→ EXERCISE: Wherever a picture appears in the listing below, leave it out and reproduce the rest exactly.

→ GIVEN DATA:
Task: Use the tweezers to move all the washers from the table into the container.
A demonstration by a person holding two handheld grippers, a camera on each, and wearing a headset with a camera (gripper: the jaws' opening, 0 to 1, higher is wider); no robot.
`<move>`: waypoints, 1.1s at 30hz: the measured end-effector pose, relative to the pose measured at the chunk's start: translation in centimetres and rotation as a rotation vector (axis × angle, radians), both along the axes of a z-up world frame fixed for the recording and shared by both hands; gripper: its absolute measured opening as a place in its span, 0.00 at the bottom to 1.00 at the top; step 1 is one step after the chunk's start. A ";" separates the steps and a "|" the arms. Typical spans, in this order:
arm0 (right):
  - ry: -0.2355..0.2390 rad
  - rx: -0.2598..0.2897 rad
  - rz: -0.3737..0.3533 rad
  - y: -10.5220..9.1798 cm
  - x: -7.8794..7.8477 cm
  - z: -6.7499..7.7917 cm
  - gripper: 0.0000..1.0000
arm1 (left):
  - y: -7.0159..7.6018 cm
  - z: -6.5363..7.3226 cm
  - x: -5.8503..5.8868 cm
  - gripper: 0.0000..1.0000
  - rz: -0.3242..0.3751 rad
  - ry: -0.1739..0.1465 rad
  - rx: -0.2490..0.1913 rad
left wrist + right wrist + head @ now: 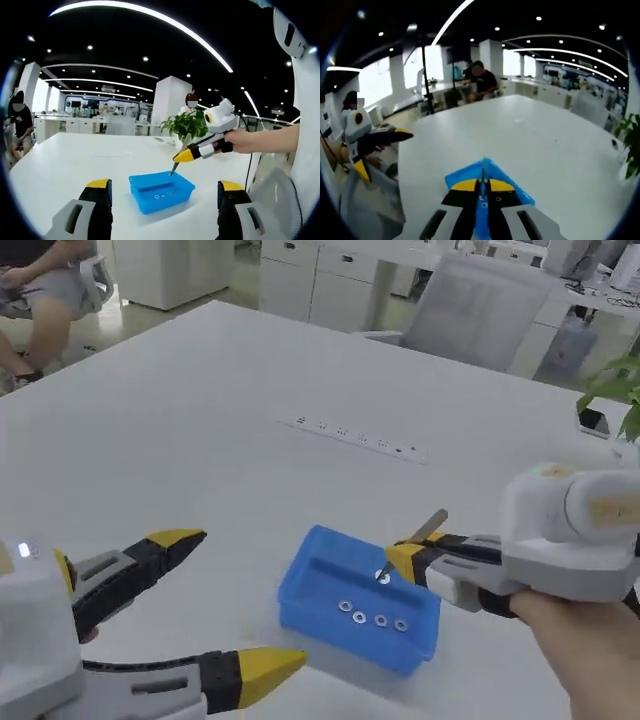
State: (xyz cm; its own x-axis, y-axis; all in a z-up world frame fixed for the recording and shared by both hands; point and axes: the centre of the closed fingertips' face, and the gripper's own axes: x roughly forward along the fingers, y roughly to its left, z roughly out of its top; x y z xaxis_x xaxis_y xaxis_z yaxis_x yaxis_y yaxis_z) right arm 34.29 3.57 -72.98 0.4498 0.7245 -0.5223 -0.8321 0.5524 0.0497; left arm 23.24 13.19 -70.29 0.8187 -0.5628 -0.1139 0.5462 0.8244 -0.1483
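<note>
A blue container sits on the white table with several small washers in a row on its floor. My right gripper is shut on thin tweezers, whose tip hangs over the container's far side with what looks like a shiny washer in it. In the right gripper view the tweezers run out between the shut yellow jaws over the container. My left gripper stands open just left of the container, holding nothing. In the left gripper view the container lies ahead between the jaws.
A white power strip lies across the middle of the table. A grey chair stands behind the far edge and a green plant at the right edge. A person sits at the far left.
</note>
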 end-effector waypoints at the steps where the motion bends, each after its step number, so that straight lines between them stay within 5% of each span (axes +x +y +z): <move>1: -0.001 -0.001 -0.005 -0.1 0.1 0.0 0.03 | 0.1 -0.1 0.0 0.88 0.004 0.009 -0.009; 12: 0.015 -0.040 -0.081 0.9 0.3 -1.7 0.03 | -0.7 -0.4 -0.4 0.85 -0.043 0.039 -0.027; 20: 0.019 -0.057 -0.061 3.4 0.4 -2.2 0.03 | -0.9 -0.2 -0.4 0.84 -0.072 0.066 -0.111; 33: 0.049 -0.074 -0.038 3.8 1.2 -4.0 0.03 | -0.4 -0.9 0.0 0.83 -0.047 0.093 -0.103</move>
State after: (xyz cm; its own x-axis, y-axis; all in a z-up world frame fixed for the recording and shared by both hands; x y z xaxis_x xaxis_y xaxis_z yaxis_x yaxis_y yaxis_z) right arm 35.46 7.34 -76.95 0.4485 0.6659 -0.5963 -0.8082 0.5870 0.0477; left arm 23.22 12.81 -71.16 0.7796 -0.6130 -0.1283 0.5638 0.7761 -0.2824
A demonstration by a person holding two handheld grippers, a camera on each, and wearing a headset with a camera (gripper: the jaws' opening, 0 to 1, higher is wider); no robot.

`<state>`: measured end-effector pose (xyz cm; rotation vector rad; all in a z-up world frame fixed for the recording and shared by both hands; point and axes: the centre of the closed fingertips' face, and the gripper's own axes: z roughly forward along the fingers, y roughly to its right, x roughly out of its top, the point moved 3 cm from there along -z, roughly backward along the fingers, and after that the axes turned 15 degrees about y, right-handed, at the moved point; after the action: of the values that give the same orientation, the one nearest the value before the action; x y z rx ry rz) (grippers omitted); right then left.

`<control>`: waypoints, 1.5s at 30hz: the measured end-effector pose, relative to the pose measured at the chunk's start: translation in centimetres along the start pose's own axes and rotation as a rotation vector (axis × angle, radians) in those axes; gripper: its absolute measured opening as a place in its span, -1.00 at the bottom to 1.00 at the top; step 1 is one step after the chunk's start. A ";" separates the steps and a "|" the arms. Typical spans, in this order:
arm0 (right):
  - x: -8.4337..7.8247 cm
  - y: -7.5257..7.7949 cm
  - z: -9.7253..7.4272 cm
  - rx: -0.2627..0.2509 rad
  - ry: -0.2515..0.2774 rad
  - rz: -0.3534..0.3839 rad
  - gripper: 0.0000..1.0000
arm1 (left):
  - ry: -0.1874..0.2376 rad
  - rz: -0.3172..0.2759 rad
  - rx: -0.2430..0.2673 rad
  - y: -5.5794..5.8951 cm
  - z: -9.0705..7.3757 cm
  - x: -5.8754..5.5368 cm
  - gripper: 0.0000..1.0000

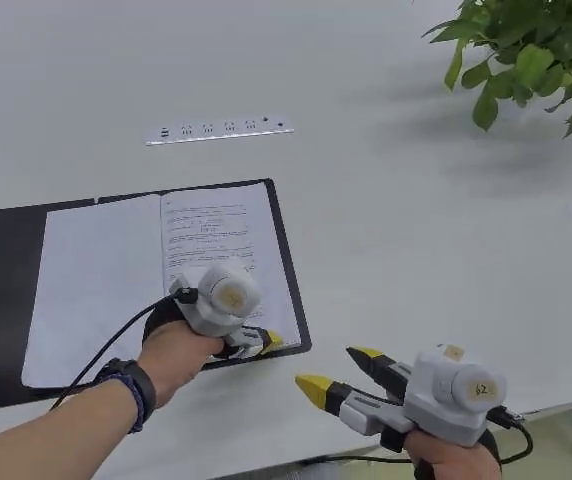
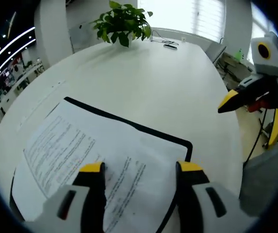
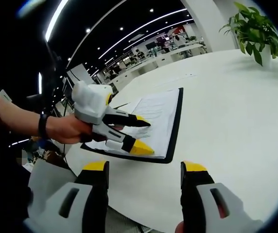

→ EXPECTED OUTPUT:
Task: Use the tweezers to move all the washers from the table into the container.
A demonstration by a person holding two handheld grippers, a camera on each, and wearing a headset with a camera (gripper: the jaws' opening, 0 to 1, higher is wider); no robot.
`<move>`: waypoints, 1.1s at 30hz: the measured end-effector pose, relative to the pose measured at the chunk's start: translation in centimetres and rotation as a rotation vector (axis × angle, radians), both along the axes of a z-up world frame fixed for the recording and shared by both hands; gripper: its absolute measured opening as a place in its span, 0.00 at the bottom to 1.00 at the top; step 1 is one step after the chunk's start. A ";" separates the steps and a "|" the arms. Typical spans, in this order:
arm0 (right):
  - ry: -0.2355..0.2390 rad
  - rx: -0.2598..0.2897 rad
  - rz: -0.3737..0.3533 rad
  - y: -10.5220..9.1798 cm
  - x: -7.8794..7.8477 cm
  - z: -6.7499..7.7917 cm
  - gripper: 0.0000..1.0000
arm1 (left):
  - y: -7.0159..7.6018 cm
  - z: -6.5363..7.3226 cm
  - x: -5.8503..5.8868 cm
  - gripper: 0.0000..1.0000
  - rz: -0.3242..0.3751 rad
  - ry: -0.1739..0.1465 rad
  - rx: -0.2490..0.1913 rad
left wrist + right wrist + head @ now: 
State: (xyz cm; its own x-axis, y-axis; all in a z-up world frame fixed for the recording and shared by both hands; point and axes: the centre of the closed fingertips' face, and the gripper's own axes: x roughly forward along the fingers, y roughly to its left, z roughly out of its top; x y z xaxis_x xaxis_y xaxis_z yaxis_x yaxis_y yaxis_z) right arm 34.29 3.57 -72.98 0.4498 0.7245 -0.5223 -0.8321 0.5524 0.0497; left arm 23.24 13.19 -70.29 0.8187 -0.5628 -0.1139 0.5462 0.8244 -0.1483
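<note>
A blue container sits on the white table with several small washers in a row on its floor. My right gripper is shut on thin tweezers, whose tip hangs over the container's far side with what looks like a shiny washer in it. In the right gripper view the tweezers run out between the shut yellow jaws over the container. My left gripper stands open just left of the container, holding nothing. In the left gripper view the container lies ahead between the jaws.
A white power strip lies across the middle of the table. A grey chair stands behind the far edge and a green plant at the right edge. A person sits at the far left.
</note>
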 end-effector waypoints at the steps where the motion bends, each after its step number, so that straight lines between them stay within 5% of each span (axes +x +y +z): <move>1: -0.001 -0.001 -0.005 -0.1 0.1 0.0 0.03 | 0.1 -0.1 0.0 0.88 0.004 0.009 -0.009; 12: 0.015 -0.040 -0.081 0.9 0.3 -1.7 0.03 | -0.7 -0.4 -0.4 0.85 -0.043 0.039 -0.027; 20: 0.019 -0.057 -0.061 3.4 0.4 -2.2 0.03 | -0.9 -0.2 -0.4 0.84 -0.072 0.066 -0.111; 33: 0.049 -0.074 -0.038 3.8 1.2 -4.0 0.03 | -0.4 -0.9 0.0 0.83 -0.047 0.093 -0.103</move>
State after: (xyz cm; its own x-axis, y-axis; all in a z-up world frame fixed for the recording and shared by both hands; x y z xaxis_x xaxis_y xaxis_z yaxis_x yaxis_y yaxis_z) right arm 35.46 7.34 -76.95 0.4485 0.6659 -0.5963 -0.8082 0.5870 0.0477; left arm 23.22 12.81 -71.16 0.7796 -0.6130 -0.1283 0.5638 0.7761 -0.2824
A demonstration by a person holding two handheld grippers, a camera on each, and wearing a headset with a camera (gripper: the jaws' opening, 0 to 1, higher is wider); no robot.

`<state>`: measured end-effector pose (xyz cm; rotation vector rad; all in a z-up world frame fixed for the recording and shared by both hands; point and axes: the centre of the closed fingertips' face, and the gripper's own axes: z roughly forward along the fingers, y roughly to its right, x roughly out of its top, the point moved 3 cm from there along -z, roughly backward along the fingers, and after that the axes turned 15 degrees about y, right-handed, at the moved point; after the action: of the values that give the same orientation, the one nearest the value before the action; x y z rx ry rz) (grippers omitted); right then left.

`<control>`: waypoints, 1.5s at 30hz: the measured end-effector pose, relative to the pose measured at the chunk's start: translation in centimetres along the start pose's own axes and rotation as a rotation vector (axis × angle, radians) in those axes; gripper: its absolute measured opening as a place in its span, -1.00 at the bottom to 1.00 at the top; step 1 is one step after the chunk's start. A ";" separates the steps and a "|" the arms. Typical spans, in this order:
arm0 (right):
  - x: -8.4337..7.8247 cm
  - y: -7.5257..7.7949 cm
  - z: -9.7253..7.4272 cm
  - rx: -0.2627..0.2509 rad
  - ry: -0.2515..0.2774 rad
  - rz: -0.3534..0.3839 rad
  - gripper: 0.0000..1.0000
arm1 (left):
  - ry: -0.1874..0.2376 rad
  - rz: -0.3172..0.2759 rad
  - rx: -0.2430..0.2673 rad
  - y: -5.5794..5.8951 cm
  - z: -9.0705..7.3757 cm
  - x: -5.8754..5.5368 cm
  - gripper: 0.0000..1.0000

There is no more output to give.